What to do: For the lines from the one with "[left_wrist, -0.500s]" to the end of the listing below, both ends included, give an exact copy and nothing more. Do not copy pictures.

Provided data:
● ● ● ● ●

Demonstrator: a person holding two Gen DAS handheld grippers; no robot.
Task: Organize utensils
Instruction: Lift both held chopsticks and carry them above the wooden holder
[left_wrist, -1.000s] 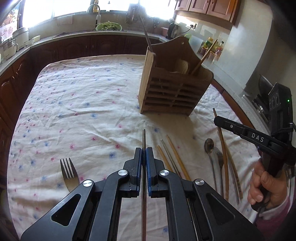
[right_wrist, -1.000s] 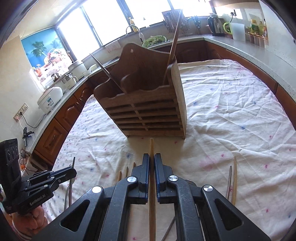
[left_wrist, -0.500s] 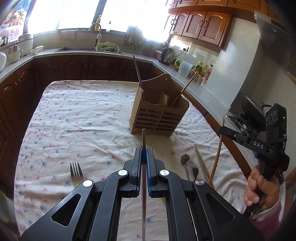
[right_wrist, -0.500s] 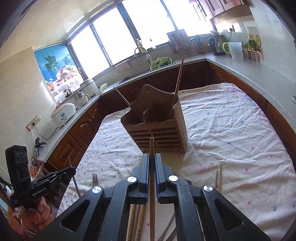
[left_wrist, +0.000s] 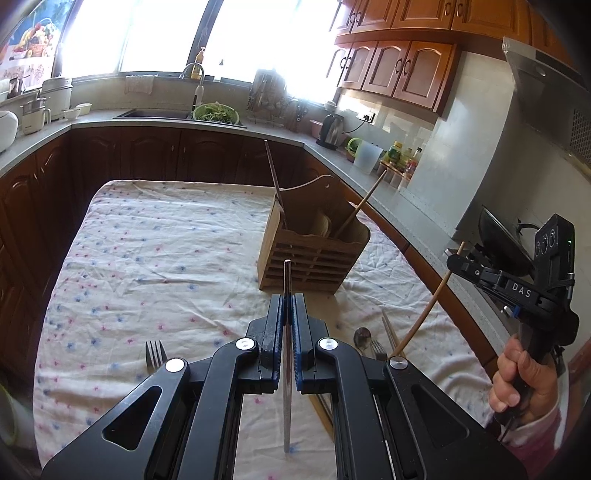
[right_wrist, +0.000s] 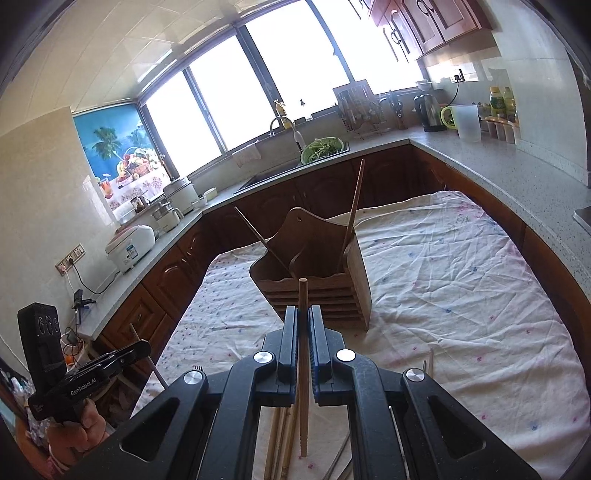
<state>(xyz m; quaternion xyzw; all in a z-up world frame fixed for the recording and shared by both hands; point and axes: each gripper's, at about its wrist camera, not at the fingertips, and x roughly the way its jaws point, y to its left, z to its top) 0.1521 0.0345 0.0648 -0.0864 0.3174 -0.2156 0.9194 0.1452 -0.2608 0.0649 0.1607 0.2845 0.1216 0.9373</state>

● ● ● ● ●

Answer:
[left_wrist, -0.500s] 
[right_wrist, -0.500s] 
[left_wrist, +0.000s] 
[right_wrist, +0.000s] 
<state>(xyz m; quaternion xyzw; all in a z-up world frame fixed for the recording and shared by both hands; point and axes: each gripper's, at about its wrist camera, not at the fingertips, and x roughly the way its jaws point, y to its left, z to its top) 0.1521 0.0345 0.0648 -0.0864 0.3174 -0.2156 0.9194 0.1452 -0.2608 0.0649 0.1607 0.2845 0.1216 0.9373</state>

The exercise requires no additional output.